▶ _WHAT THE TASK REQUIRES_:
For the data below, restate word for word only the lines from the line containing "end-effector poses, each" through the line containing "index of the", both ends included.

▶ _SOURCE DATA_:
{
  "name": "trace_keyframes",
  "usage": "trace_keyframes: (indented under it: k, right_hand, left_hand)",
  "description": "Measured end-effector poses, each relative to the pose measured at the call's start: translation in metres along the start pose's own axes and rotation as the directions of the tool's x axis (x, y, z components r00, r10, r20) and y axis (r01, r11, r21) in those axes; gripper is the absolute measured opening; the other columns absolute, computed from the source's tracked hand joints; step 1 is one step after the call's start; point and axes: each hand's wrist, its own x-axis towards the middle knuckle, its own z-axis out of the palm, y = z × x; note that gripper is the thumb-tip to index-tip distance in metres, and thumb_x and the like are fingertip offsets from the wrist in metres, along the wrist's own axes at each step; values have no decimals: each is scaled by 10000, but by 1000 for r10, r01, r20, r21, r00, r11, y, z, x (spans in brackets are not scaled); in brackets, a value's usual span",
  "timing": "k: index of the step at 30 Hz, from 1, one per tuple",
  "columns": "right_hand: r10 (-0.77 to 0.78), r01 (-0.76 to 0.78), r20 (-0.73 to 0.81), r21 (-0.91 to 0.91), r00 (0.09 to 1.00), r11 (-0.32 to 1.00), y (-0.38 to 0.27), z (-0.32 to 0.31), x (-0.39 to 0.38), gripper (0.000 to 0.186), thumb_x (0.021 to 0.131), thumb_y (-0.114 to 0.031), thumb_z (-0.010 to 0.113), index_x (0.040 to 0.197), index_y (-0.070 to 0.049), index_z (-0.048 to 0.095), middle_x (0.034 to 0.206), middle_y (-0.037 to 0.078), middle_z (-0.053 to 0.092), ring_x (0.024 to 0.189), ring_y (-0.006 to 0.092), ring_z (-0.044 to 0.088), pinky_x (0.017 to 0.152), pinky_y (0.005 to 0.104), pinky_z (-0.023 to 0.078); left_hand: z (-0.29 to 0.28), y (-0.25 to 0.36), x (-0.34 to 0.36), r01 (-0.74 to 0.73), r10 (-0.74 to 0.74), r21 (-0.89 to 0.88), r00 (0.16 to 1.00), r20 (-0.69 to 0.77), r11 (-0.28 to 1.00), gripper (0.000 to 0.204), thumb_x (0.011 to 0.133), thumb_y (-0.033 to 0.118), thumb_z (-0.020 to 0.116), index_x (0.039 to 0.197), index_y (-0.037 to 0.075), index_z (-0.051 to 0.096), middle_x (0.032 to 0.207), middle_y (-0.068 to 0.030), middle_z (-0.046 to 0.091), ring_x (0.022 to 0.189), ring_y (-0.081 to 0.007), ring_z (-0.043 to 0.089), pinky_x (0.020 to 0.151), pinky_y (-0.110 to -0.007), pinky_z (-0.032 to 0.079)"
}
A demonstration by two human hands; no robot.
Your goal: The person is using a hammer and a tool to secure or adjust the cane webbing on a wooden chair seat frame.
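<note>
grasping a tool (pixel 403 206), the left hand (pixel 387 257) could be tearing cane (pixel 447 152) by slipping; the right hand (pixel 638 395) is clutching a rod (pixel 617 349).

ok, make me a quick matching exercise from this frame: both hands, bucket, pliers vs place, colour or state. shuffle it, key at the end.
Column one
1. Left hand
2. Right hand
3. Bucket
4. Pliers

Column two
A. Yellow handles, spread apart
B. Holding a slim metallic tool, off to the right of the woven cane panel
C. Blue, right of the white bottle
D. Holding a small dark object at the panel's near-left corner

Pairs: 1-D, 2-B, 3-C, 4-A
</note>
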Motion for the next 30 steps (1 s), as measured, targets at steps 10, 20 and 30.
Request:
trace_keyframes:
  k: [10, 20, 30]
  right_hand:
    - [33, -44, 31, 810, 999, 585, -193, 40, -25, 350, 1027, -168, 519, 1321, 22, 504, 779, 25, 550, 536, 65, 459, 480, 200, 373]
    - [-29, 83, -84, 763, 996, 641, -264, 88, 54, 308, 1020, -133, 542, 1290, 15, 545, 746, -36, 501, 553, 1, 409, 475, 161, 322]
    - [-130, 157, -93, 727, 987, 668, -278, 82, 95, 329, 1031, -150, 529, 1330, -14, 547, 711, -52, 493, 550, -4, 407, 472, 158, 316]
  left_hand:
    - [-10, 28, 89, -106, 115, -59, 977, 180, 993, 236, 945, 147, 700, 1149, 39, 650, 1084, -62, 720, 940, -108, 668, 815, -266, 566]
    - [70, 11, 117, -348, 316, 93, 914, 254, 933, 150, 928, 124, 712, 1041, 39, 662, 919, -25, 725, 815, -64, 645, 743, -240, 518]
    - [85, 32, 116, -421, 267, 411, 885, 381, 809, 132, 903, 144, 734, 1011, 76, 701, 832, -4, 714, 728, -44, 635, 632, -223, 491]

▶ _RESPONSE FOR THIS EXERCISE_:
  "description": "Measured end-effector poses, each relative to the pose measured at the call's start: translation in metres along the start pose's own axes and rotation as the directions of the tool's x axis (x, y, z components r00, r10, r20) and y axis (r01, r11, r21) in those axes; gripper is the absolute measured opening; the other columns absolute, computed from the source's tracked hand joints; step 1 is one step after the call's start; point and axes: each hand's wrist, its own x-axis towards the middle knuckle, its own z-axis out of the palm, y = z × x; note that gripper is the thumb-tip to index-tip distance in metres, and thumb_x and the like are fingertip offsets from the wrist in metres, along the wrist's own axes at each step; values have no decimals: each is scaled by 10000, but by 1000 for r10, r01, r20, r21, r00, r11, y, z, x (spans in brackets are not scaled); in brackets, a value's usual span",
  "timing": "k: index of the step at 30 Hz, from 1, one per tuple",

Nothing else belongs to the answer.